Let's Get Strategic
My favorite course so far this semester (and arguably the MHRM program so far—although I’m finding it remarkably difficult to choose between it and my former favorite Organizational Development & Change) is Strategic Management of Human Assets taught by Professor Steffanie Wilk. The course is required in the MHRM core curriculum, but what makes it different than most MHRM core classes in structure is that many MBAs choose to take it as an elective. We have the option to take it during the day (Tuesday & Thursday 1:00-2:30 PM) and Thursday evenings (Thursdays 6:15-9:30 PM). I personally chose to take the daytime option because I was excited to learn from and interact with some MBA students I don’t as often get to interface with.
In short, the class is about strategically aligning human resources policy, practice, and decision-making with the strategy of the organization. During the first week of class, we defined the three primary strategies by which businesses compete: cost, quality, and innovation. We took some time the first week to define what each of these strategies can look like (and not look like) based on industry, sector, and product, and then we dove right into debate about competitive advantage. Some insider thoughts from Jen's notebook:
Business seeks to find efficiencies to ultimately provide a lower cost product or service than competitors (example: Costco)

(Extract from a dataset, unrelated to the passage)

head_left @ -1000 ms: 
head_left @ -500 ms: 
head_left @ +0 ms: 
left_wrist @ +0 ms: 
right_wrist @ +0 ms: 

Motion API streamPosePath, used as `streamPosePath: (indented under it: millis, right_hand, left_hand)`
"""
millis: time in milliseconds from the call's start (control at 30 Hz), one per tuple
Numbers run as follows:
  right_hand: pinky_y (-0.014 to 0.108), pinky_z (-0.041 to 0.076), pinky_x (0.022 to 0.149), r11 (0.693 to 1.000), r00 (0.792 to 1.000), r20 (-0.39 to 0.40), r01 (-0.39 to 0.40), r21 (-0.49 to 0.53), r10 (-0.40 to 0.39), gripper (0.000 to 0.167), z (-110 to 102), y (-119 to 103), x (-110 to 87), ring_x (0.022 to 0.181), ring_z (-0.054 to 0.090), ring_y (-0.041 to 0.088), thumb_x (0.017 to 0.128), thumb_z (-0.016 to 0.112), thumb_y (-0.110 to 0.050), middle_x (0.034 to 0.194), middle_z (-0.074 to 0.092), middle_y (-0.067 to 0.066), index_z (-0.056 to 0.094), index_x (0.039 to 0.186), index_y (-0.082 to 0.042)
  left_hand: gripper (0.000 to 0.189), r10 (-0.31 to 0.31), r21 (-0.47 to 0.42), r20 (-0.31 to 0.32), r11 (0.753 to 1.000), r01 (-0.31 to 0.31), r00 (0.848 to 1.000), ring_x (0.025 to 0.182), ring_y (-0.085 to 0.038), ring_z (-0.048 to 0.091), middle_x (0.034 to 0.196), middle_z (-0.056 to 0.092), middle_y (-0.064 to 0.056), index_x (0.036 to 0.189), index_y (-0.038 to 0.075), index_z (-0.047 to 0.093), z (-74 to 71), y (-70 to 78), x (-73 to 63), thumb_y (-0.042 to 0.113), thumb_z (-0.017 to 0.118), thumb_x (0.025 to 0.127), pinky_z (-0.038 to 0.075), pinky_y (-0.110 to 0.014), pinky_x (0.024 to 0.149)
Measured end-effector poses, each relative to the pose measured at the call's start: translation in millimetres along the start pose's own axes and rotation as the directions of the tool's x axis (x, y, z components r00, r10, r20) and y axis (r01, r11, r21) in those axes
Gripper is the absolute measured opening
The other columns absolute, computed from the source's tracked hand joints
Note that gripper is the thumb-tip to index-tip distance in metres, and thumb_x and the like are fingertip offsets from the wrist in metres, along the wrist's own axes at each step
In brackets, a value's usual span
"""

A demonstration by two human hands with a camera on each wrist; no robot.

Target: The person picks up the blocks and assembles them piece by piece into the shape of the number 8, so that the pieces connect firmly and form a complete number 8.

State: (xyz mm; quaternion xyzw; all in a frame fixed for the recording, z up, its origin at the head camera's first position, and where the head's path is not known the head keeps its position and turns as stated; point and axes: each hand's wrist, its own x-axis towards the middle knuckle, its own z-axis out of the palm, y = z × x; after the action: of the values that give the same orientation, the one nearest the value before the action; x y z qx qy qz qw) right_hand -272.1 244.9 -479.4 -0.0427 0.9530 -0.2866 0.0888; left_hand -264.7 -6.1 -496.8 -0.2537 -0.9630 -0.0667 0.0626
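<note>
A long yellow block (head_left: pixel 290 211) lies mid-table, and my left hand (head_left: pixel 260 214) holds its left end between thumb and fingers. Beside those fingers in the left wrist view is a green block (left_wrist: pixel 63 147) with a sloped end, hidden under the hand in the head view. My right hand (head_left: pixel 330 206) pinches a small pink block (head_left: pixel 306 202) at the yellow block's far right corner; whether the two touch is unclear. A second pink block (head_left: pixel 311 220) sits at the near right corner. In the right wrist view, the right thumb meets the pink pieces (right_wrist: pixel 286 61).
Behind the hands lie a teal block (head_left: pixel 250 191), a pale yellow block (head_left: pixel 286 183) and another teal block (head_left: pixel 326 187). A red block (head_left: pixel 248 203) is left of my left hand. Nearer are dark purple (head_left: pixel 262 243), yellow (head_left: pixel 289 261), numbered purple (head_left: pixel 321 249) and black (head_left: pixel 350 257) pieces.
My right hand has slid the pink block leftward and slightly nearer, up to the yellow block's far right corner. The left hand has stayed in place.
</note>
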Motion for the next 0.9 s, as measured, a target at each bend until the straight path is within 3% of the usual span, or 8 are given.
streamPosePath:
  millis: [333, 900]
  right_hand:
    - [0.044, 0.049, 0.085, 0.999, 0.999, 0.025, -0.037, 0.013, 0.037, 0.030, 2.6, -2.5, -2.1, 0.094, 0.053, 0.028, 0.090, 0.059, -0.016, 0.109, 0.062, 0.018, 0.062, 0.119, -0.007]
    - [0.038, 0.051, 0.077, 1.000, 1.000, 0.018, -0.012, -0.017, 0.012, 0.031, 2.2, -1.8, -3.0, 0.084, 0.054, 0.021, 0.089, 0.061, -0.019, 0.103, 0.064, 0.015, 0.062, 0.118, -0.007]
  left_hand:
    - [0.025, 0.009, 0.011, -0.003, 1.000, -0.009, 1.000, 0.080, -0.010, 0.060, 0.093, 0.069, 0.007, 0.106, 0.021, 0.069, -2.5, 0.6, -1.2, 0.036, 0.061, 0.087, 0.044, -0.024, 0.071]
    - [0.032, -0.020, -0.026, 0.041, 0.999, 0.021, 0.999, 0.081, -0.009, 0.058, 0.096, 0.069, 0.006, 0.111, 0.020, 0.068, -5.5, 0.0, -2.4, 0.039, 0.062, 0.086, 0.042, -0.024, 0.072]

Business focuses on quality of product or service and precise "moves" hinge upon how customers define quality (example: Wendy's)
Business focuses on differentiating products or creating new product lines to leverage new markets (examples: Amazon & Apple)
a condition that, when present, makes magic
In other words, your competitive advantage differentiates you from competitors, makes money, and is sustainable over time. In other, other words, it's the secret sauce of the organization.
We are currently in the midst of what Professor Wilk likes to call “Airplane Week.” We are discussing the commercial airline industry and how two distinct airlines—Southwest and JetBlue—compete using their respective strategies and competitive advantages. Today we debated what, precisely, differentiates Southwest from competitors and how the strategy impacts culture, recruiting, hiring, training, rewards and performance management processes.
I was genuinely fascinated by the discussion, and impressed with the effort it takes for organizations like Southwest to appear like they function effortlessly in day-to-day operations. And, I'm already looking forward to Thursday when we'll talk about JetBlue and how they approached the competitive landscape as a start-up airline in the late 90s.